(Stored data)
————————

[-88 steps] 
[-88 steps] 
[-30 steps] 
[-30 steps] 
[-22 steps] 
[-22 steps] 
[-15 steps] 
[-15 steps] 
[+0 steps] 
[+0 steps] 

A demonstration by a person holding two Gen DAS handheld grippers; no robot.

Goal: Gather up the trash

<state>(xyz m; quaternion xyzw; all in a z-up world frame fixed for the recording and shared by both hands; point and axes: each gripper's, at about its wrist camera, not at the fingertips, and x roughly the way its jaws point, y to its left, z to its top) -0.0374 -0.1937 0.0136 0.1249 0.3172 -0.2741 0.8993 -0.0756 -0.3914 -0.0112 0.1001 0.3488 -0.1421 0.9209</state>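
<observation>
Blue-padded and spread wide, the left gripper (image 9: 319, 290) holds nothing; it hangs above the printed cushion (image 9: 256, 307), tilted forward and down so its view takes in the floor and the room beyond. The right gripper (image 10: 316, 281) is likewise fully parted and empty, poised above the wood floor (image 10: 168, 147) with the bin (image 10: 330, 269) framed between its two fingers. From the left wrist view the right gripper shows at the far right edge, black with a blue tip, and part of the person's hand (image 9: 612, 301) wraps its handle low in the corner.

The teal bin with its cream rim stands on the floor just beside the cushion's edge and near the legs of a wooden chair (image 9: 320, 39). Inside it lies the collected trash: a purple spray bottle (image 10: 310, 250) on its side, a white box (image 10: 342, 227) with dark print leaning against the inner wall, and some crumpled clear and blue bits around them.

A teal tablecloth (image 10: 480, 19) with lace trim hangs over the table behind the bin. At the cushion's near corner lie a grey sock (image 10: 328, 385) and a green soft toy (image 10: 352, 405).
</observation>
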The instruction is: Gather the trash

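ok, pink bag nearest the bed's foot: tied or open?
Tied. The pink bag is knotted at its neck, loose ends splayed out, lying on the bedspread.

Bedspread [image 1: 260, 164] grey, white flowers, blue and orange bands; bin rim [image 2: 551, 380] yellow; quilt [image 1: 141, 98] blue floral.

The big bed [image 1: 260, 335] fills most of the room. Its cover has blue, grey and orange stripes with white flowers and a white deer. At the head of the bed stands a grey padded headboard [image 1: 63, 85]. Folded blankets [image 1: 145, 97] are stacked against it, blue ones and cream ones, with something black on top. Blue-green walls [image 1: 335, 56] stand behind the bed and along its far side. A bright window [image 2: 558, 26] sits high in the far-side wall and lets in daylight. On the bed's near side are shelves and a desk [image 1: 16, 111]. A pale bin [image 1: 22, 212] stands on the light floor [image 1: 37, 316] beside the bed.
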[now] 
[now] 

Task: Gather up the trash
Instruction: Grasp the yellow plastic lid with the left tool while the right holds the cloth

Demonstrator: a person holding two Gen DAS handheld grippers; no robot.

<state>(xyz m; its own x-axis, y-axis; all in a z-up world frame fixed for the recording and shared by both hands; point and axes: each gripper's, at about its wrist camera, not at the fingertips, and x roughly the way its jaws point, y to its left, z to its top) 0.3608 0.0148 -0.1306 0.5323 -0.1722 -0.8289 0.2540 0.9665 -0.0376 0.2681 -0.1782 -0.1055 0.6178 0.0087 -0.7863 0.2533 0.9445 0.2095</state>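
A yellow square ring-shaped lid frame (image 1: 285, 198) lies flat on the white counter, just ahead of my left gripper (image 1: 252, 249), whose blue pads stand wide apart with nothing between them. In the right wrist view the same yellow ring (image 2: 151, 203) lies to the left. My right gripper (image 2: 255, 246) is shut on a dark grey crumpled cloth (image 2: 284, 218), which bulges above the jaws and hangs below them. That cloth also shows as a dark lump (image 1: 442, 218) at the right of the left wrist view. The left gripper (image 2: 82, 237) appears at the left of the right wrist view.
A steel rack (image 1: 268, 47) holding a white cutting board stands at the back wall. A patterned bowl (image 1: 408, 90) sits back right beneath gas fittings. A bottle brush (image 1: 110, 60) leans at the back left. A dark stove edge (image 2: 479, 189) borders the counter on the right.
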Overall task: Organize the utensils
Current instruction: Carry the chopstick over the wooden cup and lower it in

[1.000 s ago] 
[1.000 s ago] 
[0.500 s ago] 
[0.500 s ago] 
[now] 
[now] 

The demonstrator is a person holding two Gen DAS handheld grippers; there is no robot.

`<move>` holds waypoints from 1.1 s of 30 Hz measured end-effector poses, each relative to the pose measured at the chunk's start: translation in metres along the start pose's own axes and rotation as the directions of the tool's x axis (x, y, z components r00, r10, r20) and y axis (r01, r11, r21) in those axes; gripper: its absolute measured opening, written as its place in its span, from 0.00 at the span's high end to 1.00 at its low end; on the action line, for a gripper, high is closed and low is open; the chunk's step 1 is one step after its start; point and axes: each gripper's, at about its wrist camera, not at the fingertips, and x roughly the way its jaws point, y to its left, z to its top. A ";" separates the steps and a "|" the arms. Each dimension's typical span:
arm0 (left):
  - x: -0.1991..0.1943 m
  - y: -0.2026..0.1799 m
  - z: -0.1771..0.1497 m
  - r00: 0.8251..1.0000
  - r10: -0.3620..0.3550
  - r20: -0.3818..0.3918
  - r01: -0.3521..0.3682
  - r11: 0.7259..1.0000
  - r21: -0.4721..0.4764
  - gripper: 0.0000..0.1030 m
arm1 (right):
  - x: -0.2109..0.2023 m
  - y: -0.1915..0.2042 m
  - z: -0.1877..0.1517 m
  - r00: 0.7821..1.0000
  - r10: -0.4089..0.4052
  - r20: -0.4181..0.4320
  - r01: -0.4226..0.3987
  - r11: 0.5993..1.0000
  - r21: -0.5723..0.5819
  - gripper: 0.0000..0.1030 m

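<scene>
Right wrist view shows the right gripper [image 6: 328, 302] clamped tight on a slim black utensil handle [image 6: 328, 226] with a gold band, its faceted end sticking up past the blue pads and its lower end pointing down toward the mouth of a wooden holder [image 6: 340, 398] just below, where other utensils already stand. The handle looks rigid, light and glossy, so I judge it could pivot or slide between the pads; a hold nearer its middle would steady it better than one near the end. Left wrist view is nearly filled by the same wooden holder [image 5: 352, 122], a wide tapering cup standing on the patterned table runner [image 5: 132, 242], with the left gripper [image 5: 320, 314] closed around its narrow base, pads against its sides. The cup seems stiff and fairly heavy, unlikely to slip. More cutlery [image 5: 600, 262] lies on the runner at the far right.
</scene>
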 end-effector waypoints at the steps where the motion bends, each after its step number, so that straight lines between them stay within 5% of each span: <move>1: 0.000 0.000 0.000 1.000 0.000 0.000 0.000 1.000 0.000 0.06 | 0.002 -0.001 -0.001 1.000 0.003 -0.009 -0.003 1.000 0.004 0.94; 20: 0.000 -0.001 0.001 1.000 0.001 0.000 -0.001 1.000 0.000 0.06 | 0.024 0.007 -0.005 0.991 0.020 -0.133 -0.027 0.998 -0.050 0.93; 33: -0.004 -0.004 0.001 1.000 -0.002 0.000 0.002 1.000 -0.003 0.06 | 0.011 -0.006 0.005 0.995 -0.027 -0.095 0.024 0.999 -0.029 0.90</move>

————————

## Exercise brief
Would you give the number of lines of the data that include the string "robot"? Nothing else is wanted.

## Answer for the task
3